Return every line below exactly as written.
┌─ Input for this task
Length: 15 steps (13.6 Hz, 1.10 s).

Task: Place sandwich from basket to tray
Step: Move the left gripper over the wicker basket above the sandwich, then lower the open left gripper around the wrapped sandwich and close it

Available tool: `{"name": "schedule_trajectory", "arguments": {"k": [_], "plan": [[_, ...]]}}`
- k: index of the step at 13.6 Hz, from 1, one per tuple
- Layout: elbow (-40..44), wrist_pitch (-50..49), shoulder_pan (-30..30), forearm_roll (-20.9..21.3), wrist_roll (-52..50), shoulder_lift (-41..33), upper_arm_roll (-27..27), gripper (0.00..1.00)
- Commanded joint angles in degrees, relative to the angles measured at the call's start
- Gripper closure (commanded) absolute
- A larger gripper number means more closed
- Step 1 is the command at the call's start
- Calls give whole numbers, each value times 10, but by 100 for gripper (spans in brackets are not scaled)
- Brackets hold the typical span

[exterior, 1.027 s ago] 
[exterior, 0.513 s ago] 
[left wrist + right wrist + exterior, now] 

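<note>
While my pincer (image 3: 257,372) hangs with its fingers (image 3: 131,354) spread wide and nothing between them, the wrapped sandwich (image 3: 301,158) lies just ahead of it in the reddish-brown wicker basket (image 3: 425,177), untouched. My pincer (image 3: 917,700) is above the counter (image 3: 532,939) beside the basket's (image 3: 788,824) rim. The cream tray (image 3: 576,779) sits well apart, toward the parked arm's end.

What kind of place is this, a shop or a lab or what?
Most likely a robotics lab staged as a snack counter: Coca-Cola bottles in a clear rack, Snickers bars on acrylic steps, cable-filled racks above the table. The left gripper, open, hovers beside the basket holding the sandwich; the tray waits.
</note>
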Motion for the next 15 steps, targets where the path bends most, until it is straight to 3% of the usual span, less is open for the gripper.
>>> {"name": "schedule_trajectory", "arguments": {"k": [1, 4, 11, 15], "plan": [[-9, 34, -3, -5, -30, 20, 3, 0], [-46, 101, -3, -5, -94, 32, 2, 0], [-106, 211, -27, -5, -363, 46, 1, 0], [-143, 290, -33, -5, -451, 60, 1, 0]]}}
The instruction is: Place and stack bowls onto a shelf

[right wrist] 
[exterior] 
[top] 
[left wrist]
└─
** Task response **
Length: 15 steps (13.6 Hz, 1.10 s).

Task: Place sandwich from basket to tray
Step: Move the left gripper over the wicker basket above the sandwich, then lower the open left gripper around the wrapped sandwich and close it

Available tool: `{"name": "schedule_trajectory", "arguments": {"k": [_], "plan": [[_, ...]]}}`
- k: index of the step at 13.6 Hz, from 1, one per tuple
- Layout: elbow (-40..44), wrist_pitch (-50..49), shoulder_pan (-30..30), forearm_roll (-20.9..21.3), wrist_roll (-52..50), shoulder_lift (-41..33), upper_arm_roll (-27..27), gripper (0.00..1.00)
- Commanded joint angles in degrees, relative to the angles measured at the call's start
- Gripper closure (commanded) absolute
- A larger gripper number means more closed
- Step 1 is the command at the call's start
- Calls give whole numbers, each value times 10, but by 100 for gripper (spans in brackets are not scaled)
- Brackets hold the typical span

[exterior, 1.027 s ago] 
[exterior, 0.513 s ago] 
[left wrist + right wrist + exterior, now] 

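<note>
While my pincer (image 3: 257,372) hangs with its fingers (image 3: 131,354) spread wide and nothing between them, the wrapped sandwich (image 3: 301,158) lies just ahead of it in the reddish-brown wicker basket (image 3: 425,177), untouched. My pincer (image 3: 917,700) is above the counter (image 3: 532,939) beside the basket's (image 3: 788,824) rim. The cream tray (image 3: 576,779) sits well apart, toward the parked arm's end.

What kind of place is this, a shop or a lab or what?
Most likely a robotics lab staged as a snack counter: Coca-Cola bottles in a clear rack, Snickers bars on acrylic steps, cable-filled racks above the table. The left gripper, open, hovers beside the basket holding the sandwich; the tray waits.
</note>
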Motion for the next 15 steps, targets where the path bends most, until it is straight to 3% of the usual span, less is open for the gripper.
>>> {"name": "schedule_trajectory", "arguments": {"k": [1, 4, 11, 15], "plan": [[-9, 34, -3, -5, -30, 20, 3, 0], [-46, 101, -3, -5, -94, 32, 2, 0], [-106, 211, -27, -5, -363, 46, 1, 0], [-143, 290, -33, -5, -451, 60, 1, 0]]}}
The instruction is: Place and stack bowls onto a shelf

[right wrist] 
[exterior] 
[top] 
[left wrist]

The response is now finished.